**WHAT IS NEEDED:**
Find the string "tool" in the listing below and return each line it appears in.

___ GIVEN RECORDS ___

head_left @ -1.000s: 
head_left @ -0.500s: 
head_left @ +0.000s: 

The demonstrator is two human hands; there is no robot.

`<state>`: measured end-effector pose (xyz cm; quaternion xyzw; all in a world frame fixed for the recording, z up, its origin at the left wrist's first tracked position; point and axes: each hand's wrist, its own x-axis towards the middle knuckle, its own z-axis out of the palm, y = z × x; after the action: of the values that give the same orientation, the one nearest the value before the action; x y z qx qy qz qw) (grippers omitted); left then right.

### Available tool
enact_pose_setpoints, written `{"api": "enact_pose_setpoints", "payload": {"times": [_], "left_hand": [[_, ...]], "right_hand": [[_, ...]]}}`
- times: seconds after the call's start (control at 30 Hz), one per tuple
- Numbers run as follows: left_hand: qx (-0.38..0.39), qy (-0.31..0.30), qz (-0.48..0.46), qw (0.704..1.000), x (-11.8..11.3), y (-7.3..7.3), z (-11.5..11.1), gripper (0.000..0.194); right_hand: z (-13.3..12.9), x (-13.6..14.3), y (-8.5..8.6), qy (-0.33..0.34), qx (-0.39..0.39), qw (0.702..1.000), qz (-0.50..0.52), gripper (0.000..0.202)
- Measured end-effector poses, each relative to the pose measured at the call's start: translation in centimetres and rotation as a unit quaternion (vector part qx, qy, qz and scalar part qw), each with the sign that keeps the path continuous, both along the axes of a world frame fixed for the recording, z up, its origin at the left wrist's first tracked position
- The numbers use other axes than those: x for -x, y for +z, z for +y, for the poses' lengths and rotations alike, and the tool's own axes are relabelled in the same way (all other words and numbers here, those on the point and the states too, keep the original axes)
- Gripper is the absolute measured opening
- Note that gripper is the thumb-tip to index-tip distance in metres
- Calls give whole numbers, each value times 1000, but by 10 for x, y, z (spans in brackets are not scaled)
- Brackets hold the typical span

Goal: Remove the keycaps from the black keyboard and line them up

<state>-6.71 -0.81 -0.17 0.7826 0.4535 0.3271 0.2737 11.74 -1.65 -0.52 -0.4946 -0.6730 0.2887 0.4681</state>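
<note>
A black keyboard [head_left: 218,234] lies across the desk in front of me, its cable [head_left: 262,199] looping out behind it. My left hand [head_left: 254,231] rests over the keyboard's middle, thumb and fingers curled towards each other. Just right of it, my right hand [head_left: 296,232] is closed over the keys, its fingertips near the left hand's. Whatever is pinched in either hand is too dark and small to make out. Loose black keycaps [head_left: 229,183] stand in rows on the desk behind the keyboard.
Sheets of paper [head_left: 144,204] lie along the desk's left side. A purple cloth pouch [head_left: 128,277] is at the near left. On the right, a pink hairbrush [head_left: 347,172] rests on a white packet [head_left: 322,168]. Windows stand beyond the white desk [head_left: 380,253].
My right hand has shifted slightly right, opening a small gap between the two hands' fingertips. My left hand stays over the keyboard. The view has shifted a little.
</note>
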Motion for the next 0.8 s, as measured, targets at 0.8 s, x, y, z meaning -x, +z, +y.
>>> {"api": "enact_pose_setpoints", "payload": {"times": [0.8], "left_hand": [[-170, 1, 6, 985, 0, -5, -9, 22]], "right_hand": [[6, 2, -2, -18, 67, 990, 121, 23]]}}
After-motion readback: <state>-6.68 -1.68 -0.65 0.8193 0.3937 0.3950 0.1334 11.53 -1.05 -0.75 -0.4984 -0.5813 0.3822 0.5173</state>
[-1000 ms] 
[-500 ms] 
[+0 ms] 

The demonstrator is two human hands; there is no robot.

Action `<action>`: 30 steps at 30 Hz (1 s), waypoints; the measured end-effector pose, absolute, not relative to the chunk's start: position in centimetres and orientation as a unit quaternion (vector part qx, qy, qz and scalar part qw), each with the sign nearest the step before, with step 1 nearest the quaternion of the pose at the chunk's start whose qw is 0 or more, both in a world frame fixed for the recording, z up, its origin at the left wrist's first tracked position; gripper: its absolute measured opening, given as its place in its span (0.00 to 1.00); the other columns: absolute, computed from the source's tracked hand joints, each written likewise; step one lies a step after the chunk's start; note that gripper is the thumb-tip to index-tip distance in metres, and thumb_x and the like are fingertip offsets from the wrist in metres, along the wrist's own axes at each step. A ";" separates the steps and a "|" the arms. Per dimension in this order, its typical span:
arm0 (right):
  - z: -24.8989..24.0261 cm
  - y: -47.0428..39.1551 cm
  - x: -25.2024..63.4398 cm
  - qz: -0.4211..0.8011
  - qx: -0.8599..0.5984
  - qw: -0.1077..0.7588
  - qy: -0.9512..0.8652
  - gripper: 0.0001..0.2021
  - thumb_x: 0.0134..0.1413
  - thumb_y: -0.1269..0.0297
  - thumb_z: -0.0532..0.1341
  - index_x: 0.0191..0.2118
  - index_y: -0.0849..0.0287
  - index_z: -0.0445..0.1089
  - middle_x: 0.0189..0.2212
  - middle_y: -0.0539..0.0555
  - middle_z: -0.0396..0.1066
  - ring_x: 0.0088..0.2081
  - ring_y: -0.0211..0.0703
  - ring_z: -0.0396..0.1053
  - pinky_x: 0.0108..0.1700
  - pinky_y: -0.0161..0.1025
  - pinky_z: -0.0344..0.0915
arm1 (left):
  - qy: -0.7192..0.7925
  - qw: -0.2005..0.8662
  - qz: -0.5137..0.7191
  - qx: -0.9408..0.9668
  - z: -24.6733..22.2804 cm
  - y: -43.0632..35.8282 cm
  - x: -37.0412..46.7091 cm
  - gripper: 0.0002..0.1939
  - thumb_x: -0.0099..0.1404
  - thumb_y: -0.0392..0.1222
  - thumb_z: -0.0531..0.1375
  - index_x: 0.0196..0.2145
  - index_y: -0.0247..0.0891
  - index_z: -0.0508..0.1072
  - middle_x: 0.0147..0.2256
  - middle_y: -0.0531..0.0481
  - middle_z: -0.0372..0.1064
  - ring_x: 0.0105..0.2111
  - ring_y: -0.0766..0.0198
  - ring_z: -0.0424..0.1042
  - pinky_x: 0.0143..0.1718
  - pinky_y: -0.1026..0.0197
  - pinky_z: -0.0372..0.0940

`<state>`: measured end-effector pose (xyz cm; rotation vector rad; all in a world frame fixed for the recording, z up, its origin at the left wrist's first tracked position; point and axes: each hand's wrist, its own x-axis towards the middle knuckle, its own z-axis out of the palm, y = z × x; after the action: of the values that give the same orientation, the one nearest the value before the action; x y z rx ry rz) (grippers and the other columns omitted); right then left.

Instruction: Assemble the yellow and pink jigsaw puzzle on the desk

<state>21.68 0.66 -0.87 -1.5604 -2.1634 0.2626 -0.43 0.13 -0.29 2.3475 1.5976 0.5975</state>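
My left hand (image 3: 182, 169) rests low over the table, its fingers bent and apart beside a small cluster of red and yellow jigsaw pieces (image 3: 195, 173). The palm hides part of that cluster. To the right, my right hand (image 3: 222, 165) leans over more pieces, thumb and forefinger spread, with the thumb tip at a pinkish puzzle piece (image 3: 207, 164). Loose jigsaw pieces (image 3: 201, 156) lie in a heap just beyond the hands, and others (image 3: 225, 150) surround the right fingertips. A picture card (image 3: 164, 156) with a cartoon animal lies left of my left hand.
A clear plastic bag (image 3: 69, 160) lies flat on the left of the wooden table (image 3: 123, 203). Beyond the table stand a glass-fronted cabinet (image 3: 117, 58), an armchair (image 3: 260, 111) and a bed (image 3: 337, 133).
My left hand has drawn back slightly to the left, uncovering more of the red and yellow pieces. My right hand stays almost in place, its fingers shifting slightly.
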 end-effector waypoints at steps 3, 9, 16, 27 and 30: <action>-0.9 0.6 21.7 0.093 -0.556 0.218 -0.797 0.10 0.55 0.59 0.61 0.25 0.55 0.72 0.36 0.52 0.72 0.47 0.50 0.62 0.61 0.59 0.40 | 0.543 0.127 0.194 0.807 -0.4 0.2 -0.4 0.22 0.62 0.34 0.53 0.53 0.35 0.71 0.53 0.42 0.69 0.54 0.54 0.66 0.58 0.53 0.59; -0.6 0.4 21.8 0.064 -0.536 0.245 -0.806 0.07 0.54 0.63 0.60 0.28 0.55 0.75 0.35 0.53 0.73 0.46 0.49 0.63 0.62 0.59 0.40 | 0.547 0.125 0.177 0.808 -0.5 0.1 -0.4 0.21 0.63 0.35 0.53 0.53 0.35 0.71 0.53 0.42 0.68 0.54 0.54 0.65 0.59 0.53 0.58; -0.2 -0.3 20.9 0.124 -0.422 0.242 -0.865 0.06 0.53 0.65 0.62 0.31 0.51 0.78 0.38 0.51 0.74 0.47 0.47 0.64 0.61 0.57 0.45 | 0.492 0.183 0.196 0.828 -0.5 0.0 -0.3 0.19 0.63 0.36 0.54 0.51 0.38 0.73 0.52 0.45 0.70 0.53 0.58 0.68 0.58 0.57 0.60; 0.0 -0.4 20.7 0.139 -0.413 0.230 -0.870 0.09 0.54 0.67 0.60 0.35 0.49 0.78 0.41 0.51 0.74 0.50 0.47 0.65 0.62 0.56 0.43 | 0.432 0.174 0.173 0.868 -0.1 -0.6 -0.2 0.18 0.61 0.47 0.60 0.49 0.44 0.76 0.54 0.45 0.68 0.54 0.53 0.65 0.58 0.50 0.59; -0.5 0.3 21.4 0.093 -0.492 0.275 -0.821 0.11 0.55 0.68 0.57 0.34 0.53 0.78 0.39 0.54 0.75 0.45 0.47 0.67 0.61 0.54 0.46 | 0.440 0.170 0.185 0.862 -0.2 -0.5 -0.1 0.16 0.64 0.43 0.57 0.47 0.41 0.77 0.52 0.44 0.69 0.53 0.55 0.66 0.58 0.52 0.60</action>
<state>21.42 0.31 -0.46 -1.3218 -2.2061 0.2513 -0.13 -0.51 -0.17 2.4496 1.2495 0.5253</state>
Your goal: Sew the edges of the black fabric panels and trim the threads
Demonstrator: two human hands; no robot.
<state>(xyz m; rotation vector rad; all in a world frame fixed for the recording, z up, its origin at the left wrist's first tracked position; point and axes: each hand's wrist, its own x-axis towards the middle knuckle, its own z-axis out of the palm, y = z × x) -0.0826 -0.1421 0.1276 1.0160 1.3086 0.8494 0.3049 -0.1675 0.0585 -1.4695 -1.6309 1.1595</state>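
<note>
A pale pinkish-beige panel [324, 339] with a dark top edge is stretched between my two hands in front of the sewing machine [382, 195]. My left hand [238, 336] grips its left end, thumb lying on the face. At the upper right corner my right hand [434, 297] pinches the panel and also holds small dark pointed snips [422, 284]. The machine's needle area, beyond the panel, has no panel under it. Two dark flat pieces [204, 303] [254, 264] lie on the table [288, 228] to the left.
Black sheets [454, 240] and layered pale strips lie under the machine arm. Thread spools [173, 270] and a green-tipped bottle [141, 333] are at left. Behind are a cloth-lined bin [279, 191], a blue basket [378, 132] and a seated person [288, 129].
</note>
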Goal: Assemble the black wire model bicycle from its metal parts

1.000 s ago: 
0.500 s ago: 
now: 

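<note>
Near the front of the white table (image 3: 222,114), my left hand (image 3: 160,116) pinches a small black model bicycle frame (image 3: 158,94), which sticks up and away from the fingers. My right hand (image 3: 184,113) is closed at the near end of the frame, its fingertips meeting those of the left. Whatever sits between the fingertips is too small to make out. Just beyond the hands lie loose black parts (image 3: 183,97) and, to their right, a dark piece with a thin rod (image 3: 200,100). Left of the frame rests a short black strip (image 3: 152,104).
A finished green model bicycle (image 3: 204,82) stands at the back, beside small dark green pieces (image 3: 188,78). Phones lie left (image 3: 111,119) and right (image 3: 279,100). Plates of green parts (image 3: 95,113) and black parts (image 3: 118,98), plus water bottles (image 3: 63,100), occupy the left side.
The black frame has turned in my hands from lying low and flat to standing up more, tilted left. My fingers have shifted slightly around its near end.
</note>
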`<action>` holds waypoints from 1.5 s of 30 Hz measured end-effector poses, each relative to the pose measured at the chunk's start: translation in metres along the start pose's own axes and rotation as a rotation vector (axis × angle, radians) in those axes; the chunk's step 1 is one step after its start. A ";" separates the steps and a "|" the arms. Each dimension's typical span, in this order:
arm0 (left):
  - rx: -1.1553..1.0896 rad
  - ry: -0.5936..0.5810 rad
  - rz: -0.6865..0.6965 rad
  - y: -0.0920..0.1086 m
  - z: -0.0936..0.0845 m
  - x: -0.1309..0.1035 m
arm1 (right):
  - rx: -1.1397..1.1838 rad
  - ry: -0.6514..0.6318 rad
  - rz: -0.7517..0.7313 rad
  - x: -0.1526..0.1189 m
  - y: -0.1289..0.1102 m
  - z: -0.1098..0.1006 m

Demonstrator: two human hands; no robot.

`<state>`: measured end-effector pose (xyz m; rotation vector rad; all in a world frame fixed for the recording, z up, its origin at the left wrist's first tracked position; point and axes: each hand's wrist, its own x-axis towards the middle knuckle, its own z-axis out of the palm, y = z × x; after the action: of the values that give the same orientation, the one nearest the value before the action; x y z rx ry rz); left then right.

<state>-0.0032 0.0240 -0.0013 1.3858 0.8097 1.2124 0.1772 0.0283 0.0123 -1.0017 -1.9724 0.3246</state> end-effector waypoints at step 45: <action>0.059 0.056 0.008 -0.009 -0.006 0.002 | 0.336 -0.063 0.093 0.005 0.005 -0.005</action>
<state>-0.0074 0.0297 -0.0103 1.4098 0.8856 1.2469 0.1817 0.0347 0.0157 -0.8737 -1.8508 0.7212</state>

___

**TASK ANSWER:**
### Available tool
- The numbers use other axes than those: x for -x, y for +z, z for +y, for the poses' lengths and rotations alike, and the tool's own axes are relabelled in the same way (all other words and numbers here, those on the point and the states too, keep the original axes)

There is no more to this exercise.